Adjusted profit slipped to $165-million or 9 cents a share, just shy of the 10 cents expected by analysts.

Revenue was $4.1-billion, compared to $4.2-billion.

"In aerospace, results were in line with our guidance, but the low order intake and overall market conditions were a disappointment," said chief executive officer Pierre Beaudoin.

Europe despairs
Europe remains the home of economic despair.

The jobless rate across the European Union held in September at 11 per cent, while that of the smaller, 17-member euro zone is running at 12.2 per cent.

According to the Eurostat agency today, almost 27 million people can't find work in the EU, more than 19 million of them in the troubled monetary union.

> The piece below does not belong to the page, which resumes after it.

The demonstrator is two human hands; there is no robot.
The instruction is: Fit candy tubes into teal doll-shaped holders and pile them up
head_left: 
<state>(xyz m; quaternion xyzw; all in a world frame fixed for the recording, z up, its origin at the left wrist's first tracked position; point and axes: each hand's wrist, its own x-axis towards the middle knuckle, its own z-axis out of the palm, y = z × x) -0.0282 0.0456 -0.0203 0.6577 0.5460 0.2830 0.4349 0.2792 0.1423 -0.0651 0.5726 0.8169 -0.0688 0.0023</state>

While countries such as Austria, Germany and Luxembourg continue to boast relatively low jobless rates, the battered economies of others such as Greece and Spain are crippled, with more than one-quarter of the work force unemployed.

At the same time, Eurostat estimated an annual inflation rate at 0.7 per cent in October, easing from 1.1 per cent last month.

"That's the weakest headline inflation reading since late 2009," said Derek Holt of Bank of Nova Scotia.

"This is consistent with a global move toward low inflation readings and explains part of why several central banks have turned more dovish – thus far with the significant exception of the ECB which often lags behind through both the Trichet and Draghi eras, in my opinion."